Comment # 10 on bug 1233298 from Takashi Iwai
(In reply to Ralf Habacker from comment #8)
> Created attachment 878691 [details]
> hdajackretask screenshot
> 
> (In reply to Takashi Iwai from comment #6)
> > Then it's likely some missing speaker configuration.
> 
> With hdajackretask, the configuration can be seen in the attached screenshot.
> 
> What i cannot see there is the 'speaker_outs' compared with the dmesg output 
> 
> snd_hda_codec_realtek hdaudioC0D0: autoconfig for ALC269VC: line_outs=1
> (0x14/0x0/0x0/0x0/0x0) type:speaker

So the speaker has been already picked up here from NID 0x14 (see "type:
speaker").

That said, the pin configuration itself looks OK.  But it doesn't mean that the
correct pin is selected.  You can try different pins and check whether it makes
any difference in the speaker output, too.

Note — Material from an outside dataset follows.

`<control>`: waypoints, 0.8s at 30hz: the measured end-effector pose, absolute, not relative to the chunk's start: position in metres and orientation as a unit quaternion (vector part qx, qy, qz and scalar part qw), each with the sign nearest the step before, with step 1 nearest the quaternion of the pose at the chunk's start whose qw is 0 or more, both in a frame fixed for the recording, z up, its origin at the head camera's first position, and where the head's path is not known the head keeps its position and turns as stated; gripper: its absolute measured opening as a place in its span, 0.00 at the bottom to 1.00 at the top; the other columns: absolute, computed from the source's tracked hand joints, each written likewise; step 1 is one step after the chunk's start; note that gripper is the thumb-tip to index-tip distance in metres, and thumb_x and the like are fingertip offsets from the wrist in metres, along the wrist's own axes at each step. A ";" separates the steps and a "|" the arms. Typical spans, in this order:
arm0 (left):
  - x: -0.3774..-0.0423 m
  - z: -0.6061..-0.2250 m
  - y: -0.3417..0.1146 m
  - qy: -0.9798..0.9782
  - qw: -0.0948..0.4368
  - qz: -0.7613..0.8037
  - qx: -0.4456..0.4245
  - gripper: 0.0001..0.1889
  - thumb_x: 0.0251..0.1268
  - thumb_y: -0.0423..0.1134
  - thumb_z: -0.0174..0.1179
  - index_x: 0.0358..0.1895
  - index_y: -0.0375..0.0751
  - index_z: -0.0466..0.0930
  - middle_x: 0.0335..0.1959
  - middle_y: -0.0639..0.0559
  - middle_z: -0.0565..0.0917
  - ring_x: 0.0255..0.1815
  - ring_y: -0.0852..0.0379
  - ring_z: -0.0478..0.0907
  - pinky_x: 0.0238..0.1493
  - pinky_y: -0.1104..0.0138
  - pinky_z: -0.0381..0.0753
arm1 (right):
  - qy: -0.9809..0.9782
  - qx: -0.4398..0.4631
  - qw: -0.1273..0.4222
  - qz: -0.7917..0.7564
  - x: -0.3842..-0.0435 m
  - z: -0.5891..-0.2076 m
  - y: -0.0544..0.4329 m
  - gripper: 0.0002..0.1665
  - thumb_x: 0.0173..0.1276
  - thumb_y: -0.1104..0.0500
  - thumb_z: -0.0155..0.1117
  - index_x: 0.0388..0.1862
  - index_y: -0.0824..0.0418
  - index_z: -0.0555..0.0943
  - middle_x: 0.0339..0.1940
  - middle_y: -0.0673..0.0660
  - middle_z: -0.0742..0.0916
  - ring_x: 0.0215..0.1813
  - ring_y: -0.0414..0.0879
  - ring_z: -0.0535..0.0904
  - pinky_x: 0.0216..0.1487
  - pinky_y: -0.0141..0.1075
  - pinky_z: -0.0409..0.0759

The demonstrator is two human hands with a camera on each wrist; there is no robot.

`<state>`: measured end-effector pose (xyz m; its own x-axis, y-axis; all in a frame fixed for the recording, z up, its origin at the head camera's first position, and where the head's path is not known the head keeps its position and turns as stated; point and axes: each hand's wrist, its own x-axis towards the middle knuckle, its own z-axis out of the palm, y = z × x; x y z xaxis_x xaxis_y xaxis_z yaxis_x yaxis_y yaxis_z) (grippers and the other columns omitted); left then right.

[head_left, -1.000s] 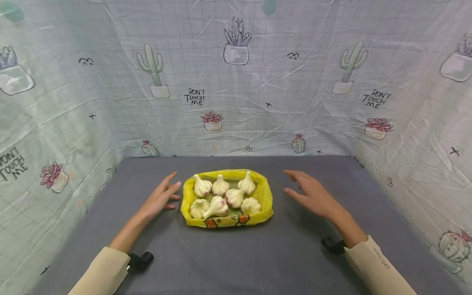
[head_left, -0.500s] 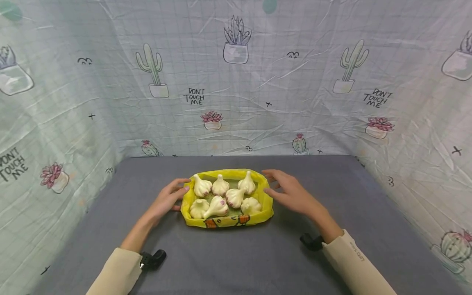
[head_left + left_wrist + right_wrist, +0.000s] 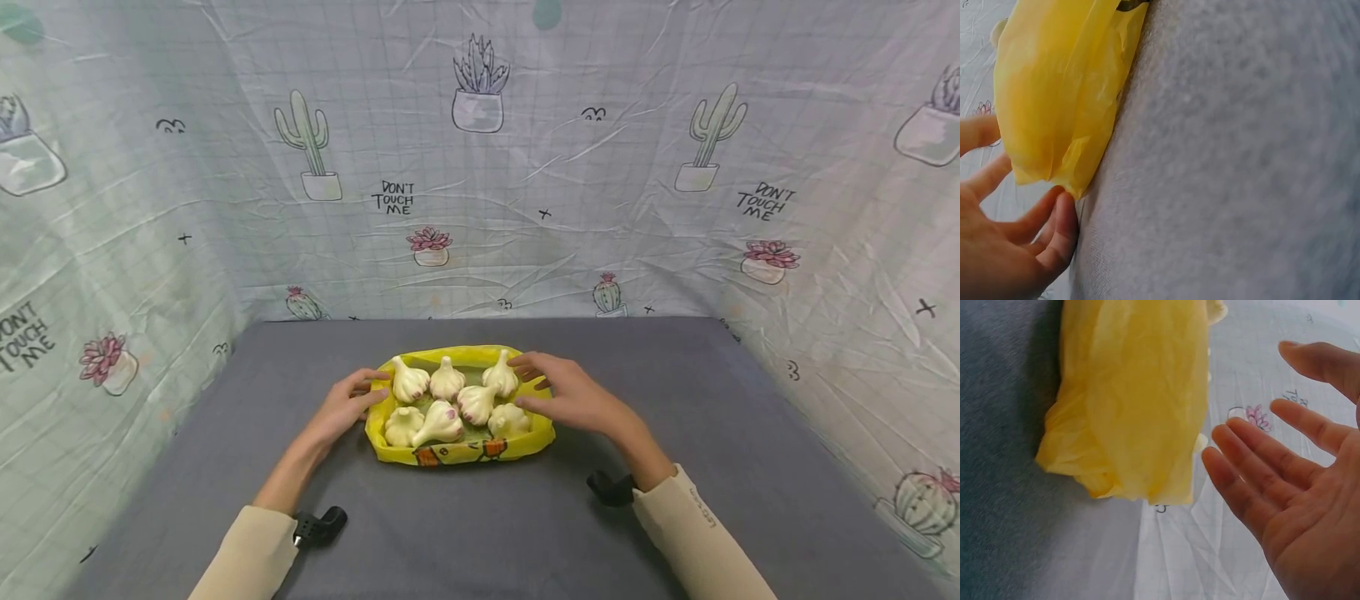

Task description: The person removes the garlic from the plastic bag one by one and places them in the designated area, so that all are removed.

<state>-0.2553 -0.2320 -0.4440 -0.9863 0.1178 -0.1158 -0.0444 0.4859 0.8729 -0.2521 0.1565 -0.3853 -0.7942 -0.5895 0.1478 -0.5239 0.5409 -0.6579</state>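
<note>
A shallow container (image 3: pixel 534 442) wrapped in yellow plastic sits on the table, with several whitish garlic bulbs (image 3: pixel 438 422) inside. My left hand (image 3: pixel 341 410) is at its left end, thumb and index over the rim. In the left wrist view, lower fingers of the left hand (image 3: pixel 1019 244) reach the bottom corner of the yellow plastic (image 3: pixel 1060 94). My right hand (image 3: pixel 573 398) hangs over the right rim, fingertips close to the back right garlic bulb (image 3: pixel 500 377). The right wrist view shows the right hand (image 3: pixel 1310 487) with spread fingers, beside the yellow plastic (image 3: pixel 1141 406).
A grey cloth (image 3: pixel 480 533) covers the table. Pale sheeting (image 3: pixel 480 208) printed with cacti and lettering stands along the back and both sides. Each wrist wears a black camera mount, the left mount (image 3: pixel 321 527) and the right mount (image 3: pixel 611 488).
Both hands have moved inward to the container, the left from its left side and the right from further right, now over the rim. The container and garlic bulbs have stayed put.
</note>
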 end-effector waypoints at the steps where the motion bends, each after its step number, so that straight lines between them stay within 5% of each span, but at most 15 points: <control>1: -0.255 -0.444 -0.232 0.861 0.083 0.501 0.027 0.26 0.77 0.49 0.59 0.73 0.48 0.72 0.74 0.35 0.69 0.71 0.39 0.69 0.49 0.61 0.78 | 0.876 -0.320 0.047 -0.357 -0.252 -0.385 0.156 0.34 0.73 0.53 0.69 0.74 0.60 0.72 0.69 0.62 0.82 0.66 0.60 0.80 0.63 0.60 0.80; 12: -0.260 -0.443 -0.236 0.861 0.126 0.489 0.064 0.29 0.73 0.42 0.63 0.75 0.47 0.69 0.63 0.31 0.77 0.41 0.52 0.79 0.37 0.61 0.81 | 0.866 -0.336 0.061 -0.364 -0.256 -0.383 0.151 0.30 0.73 0.53 0.68 0.70 0.61 0.75 0.66 0.62 0.83 0.63 0.62 0.82 0.62 0.58 0.81; 24: -0.262 -0.455 -0.243 0.820 0.132 0.554 0.064 0.31 0.69 0.43 0.69 0.73 0.47 0.71 0.75 0.28 0.64 0.45 0.49 0.83 0.37 0.56 0.88 | 0.856 -0.348 0.087 -0.371 -0.261 -0.385 0.147 0.29 0.71 0.52 0.69 0.68 0.61 0.78 0.66 0.60 0.84 0.63 0.58 0.82 0.63 0.58 0.80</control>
<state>-0.2624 -0.2428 -0.4545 -0.9571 0.2512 -0.1443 -0.0402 0.3782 0.9249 -0.2610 0.1471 -0.3850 -0.7425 -0.6610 0.1085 -0.5311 0.4823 -0.6967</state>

(In reply to Ralf Habacker from comment #7)
> (In reply to Takashi Iwai from comment #6)
> > Then it's likely some missing speaker configuration.
> 
> > But it's not trivial at all, because there are hundreds of different
> > implementations for that, in all vendor-specific ways.
> 
> I did found a similar report for linux Mint
> https://forums.linuxmint.com/viewtopic.php?t=416919. Will try using
> `LC_ALL=C pacmd list sinks` to see if it is identical 

It's not about pulseaudio since the headphone works.
And, for testing the output, better to test via raw ALSA API, e.g.
  % speaker-test -twav -c2 -Dhw:0

while turning off other applications' sound.  (Usually the runtime suspend is
kicked in, and you can use the device exclusively.  If not, you'd need to turn
off pulseaudio via pasuspender temporarily.)

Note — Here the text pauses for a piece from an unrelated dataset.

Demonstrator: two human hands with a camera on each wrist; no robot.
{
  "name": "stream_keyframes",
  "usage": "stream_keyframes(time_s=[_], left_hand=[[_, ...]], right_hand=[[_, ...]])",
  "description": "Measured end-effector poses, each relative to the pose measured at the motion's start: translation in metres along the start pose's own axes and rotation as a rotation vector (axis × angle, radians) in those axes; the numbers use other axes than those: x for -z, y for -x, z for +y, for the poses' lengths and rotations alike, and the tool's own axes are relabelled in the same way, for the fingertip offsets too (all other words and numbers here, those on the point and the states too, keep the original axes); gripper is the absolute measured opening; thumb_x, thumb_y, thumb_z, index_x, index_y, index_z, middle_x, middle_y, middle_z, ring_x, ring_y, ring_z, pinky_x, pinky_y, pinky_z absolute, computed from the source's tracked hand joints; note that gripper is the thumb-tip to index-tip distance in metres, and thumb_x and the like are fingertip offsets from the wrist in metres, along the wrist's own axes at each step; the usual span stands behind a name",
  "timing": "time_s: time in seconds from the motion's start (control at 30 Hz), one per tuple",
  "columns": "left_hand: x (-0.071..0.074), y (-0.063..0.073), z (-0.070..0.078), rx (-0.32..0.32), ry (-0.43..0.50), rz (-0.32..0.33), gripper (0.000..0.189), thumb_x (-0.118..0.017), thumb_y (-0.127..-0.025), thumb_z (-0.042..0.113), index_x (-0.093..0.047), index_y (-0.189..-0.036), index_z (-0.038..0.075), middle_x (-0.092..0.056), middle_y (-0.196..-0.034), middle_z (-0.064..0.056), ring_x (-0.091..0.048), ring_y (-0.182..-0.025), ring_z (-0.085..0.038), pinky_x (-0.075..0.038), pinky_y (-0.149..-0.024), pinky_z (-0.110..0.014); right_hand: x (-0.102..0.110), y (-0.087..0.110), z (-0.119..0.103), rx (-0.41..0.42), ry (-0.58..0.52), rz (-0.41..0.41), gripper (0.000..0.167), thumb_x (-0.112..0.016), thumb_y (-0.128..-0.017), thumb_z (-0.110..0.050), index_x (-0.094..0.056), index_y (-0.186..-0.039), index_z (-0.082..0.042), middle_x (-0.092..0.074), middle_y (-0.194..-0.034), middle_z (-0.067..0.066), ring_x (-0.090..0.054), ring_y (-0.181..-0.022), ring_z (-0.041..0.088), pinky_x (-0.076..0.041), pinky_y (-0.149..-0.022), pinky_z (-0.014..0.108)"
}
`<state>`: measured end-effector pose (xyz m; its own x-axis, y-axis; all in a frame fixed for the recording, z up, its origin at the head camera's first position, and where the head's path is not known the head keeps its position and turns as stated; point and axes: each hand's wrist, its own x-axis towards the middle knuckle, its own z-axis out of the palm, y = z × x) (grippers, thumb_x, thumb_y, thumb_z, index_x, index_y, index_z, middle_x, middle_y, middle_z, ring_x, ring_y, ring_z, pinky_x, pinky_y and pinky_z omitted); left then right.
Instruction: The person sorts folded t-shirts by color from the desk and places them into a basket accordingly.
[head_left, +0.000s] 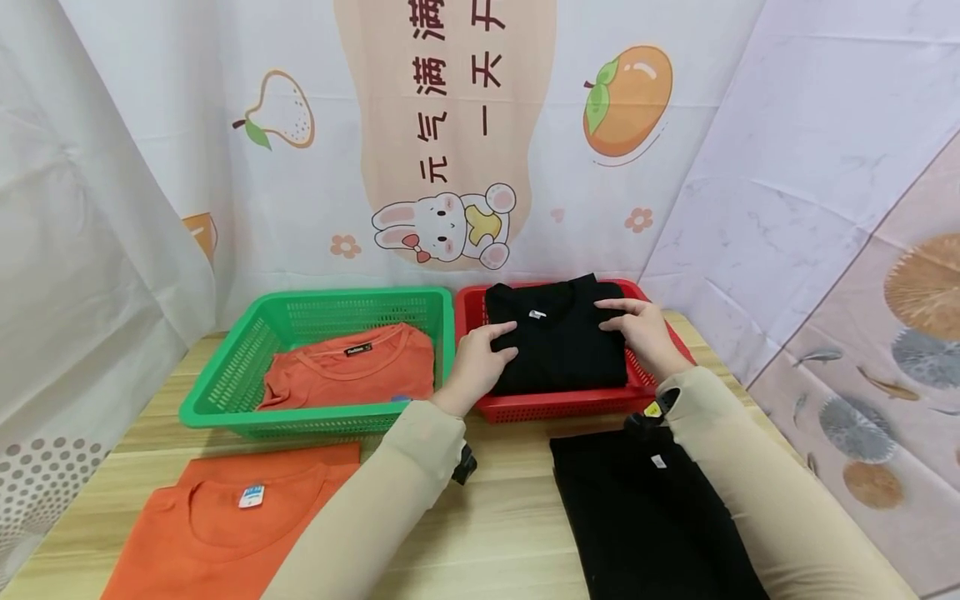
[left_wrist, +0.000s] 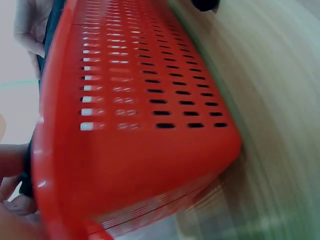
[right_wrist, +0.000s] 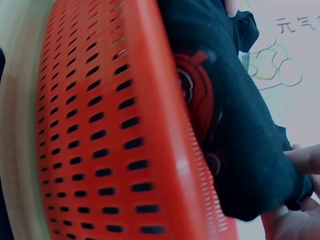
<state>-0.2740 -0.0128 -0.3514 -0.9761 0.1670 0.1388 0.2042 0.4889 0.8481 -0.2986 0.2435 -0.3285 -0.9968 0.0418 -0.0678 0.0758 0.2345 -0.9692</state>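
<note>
Black T-shirt in red basket, near far edge of table; left hand and right hand pinch opposite sides, fingers slightly parted around cloth; uneven release could loosen folds, misalign collar.

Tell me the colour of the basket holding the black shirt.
The basket is red; it shows best in the head view.

One green basket, one red basket; two orange shirts, two black shirts; one left hand, one right hand; one printed rabbit, two printed flowers.
</note>
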Motion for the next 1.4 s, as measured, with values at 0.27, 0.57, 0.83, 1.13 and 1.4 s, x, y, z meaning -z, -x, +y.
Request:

> > - Trial-and-error of existing quirks
> 
> I looked at
> https://www.kernel.org/doc/html/latest/sound/hd-audio/models.html but did
> not found any ALC269VC speaker specific settings.

ALC269VC is compatible with ALC269, and there are over 800 quirk entries for
those chips:
 
https://git.kernel.org/pub/scm/linux/kernel/git/tiwai/sound.git/tree/sound/pci/hda/patch_realtek.c#n10085

In the link above, there is a big table of alc269_fixup_table[], and each entry
has the SSID (e.g. 1025:0283 for the first entry).  You can pass the model
option for snd-hda-intel module in the form of "XXXX:YYYY", e.g. boot with

   snd_hda_intel.model=1025:0283

boot option for applying the same quirk entry as the device 1025:0283 (Acer
TravelMate 837 in this case).  That's what I mentioned -- you can do
trial-and-error for all those entries, and it's a huge list.
Maybe you'd better to figure out a similar model and try those at first.